» DATA SHOWN

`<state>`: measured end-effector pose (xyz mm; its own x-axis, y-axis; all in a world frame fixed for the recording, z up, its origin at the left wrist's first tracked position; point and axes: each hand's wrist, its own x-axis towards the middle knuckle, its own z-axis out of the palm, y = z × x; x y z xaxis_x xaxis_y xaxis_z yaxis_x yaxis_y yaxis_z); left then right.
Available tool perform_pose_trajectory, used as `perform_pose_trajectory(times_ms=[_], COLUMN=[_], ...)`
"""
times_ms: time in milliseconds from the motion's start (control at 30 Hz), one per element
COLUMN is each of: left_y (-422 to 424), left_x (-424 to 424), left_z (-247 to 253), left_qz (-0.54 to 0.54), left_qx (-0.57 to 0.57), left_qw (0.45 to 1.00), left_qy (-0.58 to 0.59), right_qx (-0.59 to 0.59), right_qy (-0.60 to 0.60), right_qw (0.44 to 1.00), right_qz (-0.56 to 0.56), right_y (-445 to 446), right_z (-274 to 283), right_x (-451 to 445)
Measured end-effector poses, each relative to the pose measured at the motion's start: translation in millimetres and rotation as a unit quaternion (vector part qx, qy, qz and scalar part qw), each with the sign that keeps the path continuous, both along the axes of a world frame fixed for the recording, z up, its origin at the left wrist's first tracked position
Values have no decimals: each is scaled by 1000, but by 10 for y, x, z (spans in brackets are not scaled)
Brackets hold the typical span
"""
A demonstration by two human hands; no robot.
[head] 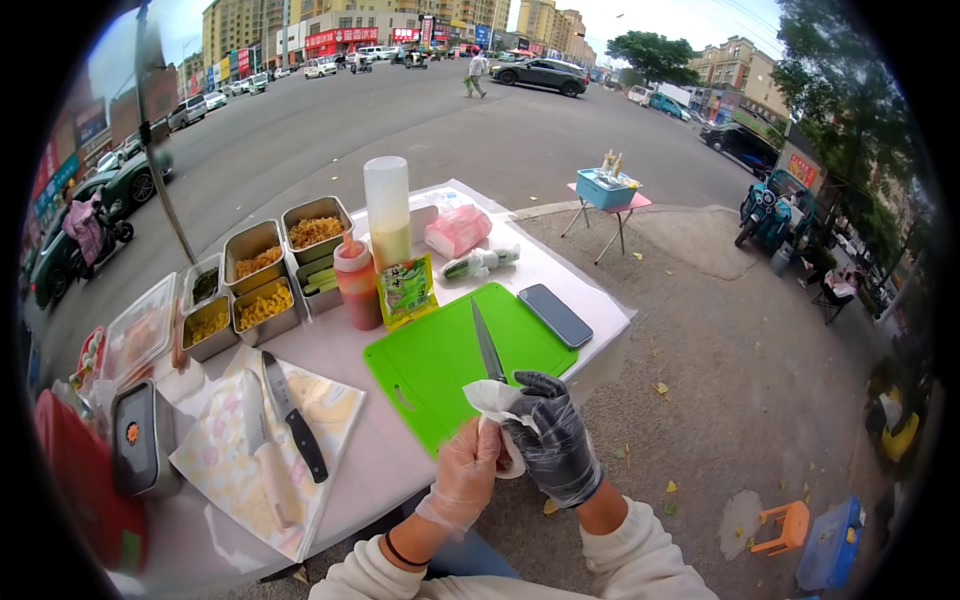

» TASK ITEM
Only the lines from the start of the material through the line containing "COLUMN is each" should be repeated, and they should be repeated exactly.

» FINISHED EXERCISE
`<state>`: measured end-effector pose (xyz mm; its own x-axis, y-axis; all in a world frame fixed for the recording, z up, its origin at the left wrist's first tracked position; point and axes: each hand's wrist, its own x-axis towards the middle knuckle, its own z-axis out of the palm, y = z × x; x y z xaxis_x xaxis_y xaxis_z yaxis_x yaxis_y yaxis_z); left then right.
Available tool perform_pose_trajectory, used as `perform_pose_trajectory(times_ms=[_], COLUMN=[_], ...)`
"""
times_ms: time in milliseconds from the motion's start (control at 30 Hz), one per element
COLUMN is each of: left_y (-422 to 424), left_x (-424 to 424), left_z (-247 to 253), left_qz (-0.54 to 0.54), left_qx (-0.57 to 0.57), left_qw (0.45 to 1.00), left_qy (-0.58 to 0.59), right_qx (-0.59 to 0.59), right_qy (-0.60 to 0.60), right_qw (0.44 to 1.00), right_qz (-0.56 to 0.56), right_y (-445 to 446), right_z (-274 to 283), right_x (-451 to 445)

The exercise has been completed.